Был ли Фальк беден? На этот вопрос у меня тоже ответа нет. Был ли беден Сократ? Или Диоген?
Он был абсолютно свободен и абсолютно, по-видимому, одинок. Бесчисленное количество жен в его жизни лучше всего говорит, до какой же степени был одинок Фальк.
Его последняя жена, Ангелина Васильевна Щекин-Кротова, отдавшая всю жизнь этому замечательному художнику, уже тогда была с ним. Ее ежедневным трудом, заботами, даром многое предвидеть стоял и охранялся этот дом, вернее, жизнь и искусство Фалька.
Он же сам, казалось, существовал один, в мире своих изображенных пространств, в мире своих загадочных портретов, где лицо являло полную духовную сущность человека, переходя почти что в лик, и в то же время было написано, ощупано светом и кистью, как натюрморт. Такие портреты являли собой невиданную полноту, единение мысли и формы.
Все это тихо светило и наполняло мастерскую, создавая путаницу между реальным и изображенным.
Здесь как-то не шутилось, не смеялось, а между тем подавленности никакой не было. Все было спокойно, без поспешности и серьезно. Время здесь измерялось сеансами. Портрет Габричевского, например, писался более ста сеансов.
Фальк сидел в кресле, немного наискось к холсту. На коленях – просторная старая палитра с горами красок по краям, сухих и свежих. В середине – янтарно-прозрачная площадь. Тут-то все и происходит. Фальк мешает краску. Долго добавляет то одно, то другое. Это может длиться хоть час, хоть больше. Цвет – это образ, говорил Фальк. Потом одно прикосновение к холсту, и опять мешает и мешает свой цвет – образ… Так идут часы, так он ежедневно работает годами, может быть, десятками лет.
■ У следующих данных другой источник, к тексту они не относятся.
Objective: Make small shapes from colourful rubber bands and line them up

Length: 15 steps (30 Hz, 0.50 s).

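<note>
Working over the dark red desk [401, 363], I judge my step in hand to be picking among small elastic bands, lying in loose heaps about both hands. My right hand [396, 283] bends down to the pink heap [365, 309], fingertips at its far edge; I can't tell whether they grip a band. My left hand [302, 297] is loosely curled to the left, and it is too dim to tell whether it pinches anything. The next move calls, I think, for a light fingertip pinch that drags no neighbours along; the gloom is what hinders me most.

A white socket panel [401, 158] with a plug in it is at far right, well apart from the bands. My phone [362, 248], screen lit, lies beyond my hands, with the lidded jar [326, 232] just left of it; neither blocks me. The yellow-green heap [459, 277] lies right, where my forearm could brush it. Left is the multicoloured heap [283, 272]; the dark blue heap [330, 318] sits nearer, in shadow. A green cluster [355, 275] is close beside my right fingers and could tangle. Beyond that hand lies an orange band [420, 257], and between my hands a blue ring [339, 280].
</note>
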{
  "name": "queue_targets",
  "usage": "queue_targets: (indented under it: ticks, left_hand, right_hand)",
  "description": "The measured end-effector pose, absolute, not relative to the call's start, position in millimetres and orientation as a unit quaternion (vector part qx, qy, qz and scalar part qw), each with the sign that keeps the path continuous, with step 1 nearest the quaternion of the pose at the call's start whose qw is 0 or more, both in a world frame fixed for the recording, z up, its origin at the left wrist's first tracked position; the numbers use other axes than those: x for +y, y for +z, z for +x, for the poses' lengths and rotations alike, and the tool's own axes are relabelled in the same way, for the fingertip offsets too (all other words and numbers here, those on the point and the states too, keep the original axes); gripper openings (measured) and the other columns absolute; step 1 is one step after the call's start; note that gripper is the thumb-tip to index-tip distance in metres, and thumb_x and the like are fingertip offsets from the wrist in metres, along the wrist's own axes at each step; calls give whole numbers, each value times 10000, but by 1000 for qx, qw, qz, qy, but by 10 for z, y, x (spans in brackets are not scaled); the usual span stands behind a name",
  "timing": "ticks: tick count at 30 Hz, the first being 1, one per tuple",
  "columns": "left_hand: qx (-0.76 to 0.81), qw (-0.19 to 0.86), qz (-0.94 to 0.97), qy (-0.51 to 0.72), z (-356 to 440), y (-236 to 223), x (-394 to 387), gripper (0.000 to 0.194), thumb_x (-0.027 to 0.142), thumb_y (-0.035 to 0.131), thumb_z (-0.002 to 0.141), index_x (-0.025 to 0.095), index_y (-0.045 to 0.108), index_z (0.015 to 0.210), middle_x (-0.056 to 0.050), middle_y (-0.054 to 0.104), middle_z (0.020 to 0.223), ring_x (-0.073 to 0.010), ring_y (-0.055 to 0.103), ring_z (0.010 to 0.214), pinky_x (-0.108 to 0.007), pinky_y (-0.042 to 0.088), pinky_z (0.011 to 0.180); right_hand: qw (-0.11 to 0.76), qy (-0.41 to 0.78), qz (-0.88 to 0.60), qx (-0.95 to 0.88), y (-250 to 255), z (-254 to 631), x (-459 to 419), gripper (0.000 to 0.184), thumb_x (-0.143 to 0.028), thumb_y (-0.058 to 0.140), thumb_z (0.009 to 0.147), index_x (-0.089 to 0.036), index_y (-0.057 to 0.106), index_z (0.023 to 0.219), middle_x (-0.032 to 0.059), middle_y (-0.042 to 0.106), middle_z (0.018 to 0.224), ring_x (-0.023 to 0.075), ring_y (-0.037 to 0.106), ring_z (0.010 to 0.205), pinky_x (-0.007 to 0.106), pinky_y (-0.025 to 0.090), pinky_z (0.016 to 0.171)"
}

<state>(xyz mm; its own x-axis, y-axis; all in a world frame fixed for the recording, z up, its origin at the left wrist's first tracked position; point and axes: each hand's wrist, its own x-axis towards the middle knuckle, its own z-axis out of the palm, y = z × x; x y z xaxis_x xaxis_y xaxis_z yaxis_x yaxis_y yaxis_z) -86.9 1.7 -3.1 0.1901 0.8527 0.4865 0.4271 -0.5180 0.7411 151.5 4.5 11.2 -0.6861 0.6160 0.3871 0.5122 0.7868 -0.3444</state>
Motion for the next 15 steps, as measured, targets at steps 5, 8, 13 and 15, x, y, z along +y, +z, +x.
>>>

Расположение Фалька заключалось в полуулыбке и в самом доброжелательном разборе работ. Он говорил тихо:
– Ах, как красиво, – и переходил к подробным оценкам существующих и несуществующих достоинств. И только после того, как робость и оторопь тебя оставляли, начинался, собственно, урок.
Он много говорил об углах картины, о направлении мазков, особенно у нижнего края. И чувствовалось, что это была только та часть тонкой художественной материи, которая тебе на сегодня доступна, об остальном не говорилось пока.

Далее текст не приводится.